### Exercise brief
Restate word for word the lines below that run from the one holding "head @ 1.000" through the one holding "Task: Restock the", inclusive. Pictures don't belong in the copy.

Data entries
----------------
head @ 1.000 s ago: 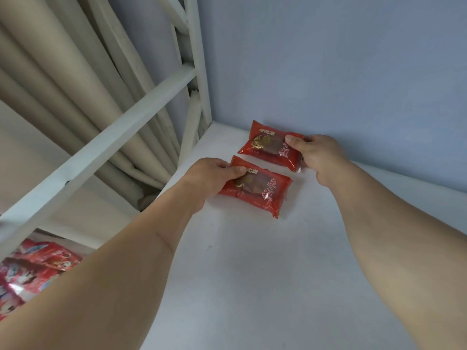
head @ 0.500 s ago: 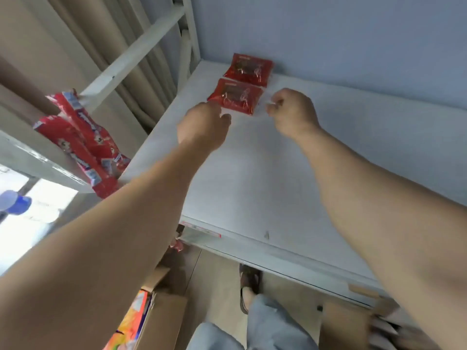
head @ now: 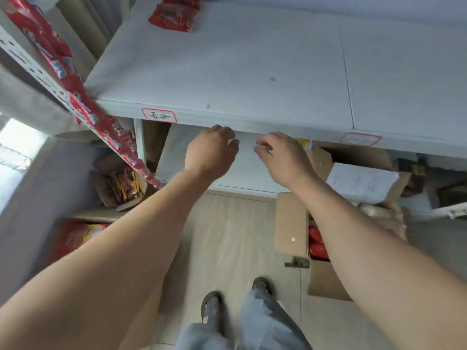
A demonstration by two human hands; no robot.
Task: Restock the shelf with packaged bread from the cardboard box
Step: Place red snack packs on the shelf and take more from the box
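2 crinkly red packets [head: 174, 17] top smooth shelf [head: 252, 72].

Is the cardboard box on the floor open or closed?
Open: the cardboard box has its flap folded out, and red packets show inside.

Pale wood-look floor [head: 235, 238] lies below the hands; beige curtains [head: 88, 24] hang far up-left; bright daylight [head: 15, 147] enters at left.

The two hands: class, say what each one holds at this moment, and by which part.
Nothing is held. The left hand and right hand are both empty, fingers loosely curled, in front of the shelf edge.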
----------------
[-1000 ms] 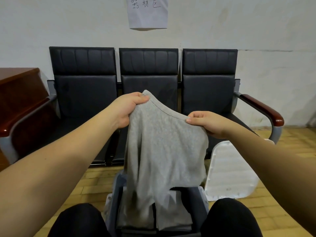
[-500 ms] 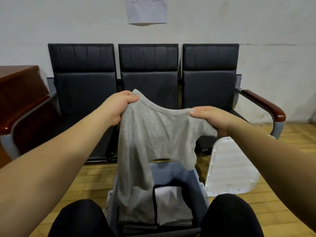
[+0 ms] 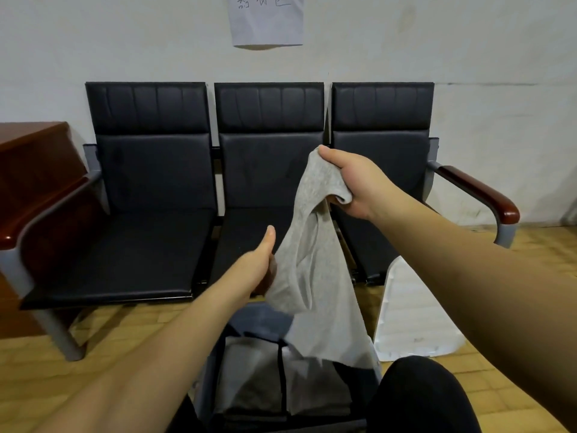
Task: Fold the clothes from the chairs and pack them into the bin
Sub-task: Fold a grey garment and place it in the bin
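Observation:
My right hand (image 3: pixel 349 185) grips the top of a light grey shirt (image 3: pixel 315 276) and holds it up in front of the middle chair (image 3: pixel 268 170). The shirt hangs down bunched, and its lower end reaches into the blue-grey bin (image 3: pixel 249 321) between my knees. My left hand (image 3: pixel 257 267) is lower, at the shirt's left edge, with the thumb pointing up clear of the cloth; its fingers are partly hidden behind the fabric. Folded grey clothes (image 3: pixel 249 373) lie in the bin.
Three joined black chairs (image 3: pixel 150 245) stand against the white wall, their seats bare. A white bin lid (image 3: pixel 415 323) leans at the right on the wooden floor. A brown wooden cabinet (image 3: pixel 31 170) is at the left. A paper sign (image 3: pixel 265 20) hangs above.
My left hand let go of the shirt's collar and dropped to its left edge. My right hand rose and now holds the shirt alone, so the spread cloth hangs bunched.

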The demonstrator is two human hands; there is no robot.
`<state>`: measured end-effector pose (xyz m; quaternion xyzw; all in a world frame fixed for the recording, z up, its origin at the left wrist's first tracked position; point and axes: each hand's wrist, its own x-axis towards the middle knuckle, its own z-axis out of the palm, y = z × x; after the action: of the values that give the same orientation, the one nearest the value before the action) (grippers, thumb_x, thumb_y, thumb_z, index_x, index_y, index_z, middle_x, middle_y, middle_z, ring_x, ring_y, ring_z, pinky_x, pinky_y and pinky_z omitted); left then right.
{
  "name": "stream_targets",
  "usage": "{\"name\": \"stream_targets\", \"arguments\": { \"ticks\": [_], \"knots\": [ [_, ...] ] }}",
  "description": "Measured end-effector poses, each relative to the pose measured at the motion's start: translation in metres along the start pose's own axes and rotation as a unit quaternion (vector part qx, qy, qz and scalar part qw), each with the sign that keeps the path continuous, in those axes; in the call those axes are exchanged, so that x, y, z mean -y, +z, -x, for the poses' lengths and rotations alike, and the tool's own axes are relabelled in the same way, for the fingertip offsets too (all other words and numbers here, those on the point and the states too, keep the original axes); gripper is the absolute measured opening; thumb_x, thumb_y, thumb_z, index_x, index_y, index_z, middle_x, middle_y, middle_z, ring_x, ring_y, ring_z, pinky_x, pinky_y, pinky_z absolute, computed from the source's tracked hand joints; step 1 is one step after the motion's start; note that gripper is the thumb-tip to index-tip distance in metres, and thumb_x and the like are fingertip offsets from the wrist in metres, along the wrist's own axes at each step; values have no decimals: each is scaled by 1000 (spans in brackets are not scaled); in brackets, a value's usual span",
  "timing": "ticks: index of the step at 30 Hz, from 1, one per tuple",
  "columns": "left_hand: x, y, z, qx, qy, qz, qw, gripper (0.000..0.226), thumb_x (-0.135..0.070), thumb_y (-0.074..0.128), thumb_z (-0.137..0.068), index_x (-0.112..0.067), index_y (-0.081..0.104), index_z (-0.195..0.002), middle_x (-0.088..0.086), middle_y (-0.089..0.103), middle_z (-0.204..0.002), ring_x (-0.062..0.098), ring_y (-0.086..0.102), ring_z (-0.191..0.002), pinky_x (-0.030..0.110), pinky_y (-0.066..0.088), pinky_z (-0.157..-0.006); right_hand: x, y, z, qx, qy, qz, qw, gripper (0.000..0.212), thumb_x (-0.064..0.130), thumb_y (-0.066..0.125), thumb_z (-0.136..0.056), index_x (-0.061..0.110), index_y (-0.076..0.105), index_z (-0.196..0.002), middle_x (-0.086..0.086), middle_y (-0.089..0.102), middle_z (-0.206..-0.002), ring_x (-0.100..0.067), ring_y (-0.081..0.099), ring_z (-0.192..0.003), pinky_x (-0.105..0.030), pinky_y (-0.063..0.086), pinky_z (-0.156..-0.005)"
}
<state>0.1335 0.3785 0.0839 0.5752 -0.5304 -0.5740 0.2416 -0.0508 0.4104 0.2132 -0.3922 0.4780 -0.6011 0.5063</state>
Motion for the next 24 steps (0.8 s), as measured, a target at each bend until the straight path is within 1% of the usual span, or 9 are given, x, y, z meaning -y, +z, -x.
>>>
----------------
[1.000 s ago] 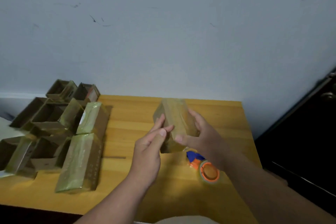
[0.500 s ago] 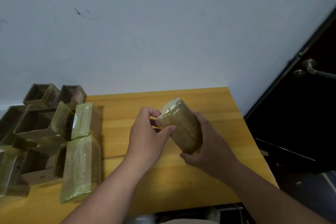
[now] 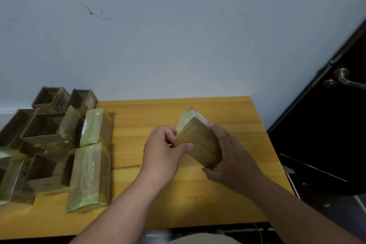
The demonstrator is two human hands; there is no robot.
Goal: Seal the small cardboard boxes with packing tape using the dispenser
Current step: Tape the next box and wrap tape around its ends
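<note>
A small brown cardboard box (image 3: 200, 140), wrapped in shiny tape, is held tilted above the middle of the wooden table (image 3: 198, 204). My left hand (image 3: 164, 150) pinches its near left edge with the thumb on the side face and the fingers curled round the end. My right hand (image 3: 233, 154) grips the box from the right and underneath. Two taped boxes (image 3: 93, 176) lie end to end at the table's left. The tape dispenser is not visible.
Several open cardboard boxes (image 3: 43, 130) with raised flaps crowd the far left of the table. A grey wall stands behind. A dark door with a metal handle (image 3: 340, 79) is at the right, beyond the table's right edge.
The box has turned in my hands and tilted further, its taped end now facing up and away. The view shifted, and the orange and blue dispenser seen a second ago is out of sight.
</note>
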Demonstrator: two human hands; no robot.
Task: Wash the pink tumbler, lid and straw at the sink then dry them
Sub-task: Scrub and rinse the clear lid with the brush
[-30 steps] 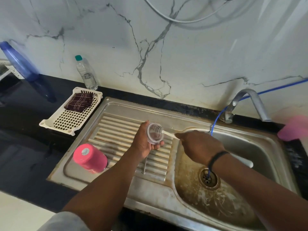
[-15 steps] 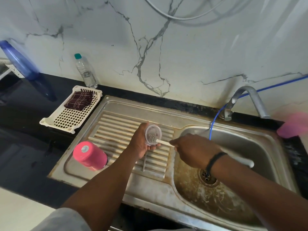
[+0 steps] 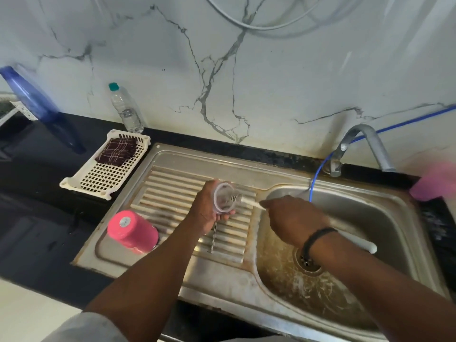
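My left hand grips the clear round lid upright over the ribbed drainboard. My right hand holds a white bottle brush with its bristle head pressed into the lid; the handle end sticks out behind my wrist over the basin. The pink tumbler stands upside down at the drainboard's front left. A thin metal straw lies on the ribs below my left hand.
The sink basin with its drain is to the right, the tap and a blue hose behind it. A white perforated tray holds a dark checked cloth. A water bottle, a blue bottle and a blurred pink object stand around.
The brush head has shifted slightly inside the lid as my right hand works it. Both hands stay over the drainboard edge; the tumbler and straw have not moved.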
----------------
### Answer box
head @ 1.000 s ago: 
head @ 0.500 s ago: 
head @ now: 
A demonstration by two human hands; no robot.
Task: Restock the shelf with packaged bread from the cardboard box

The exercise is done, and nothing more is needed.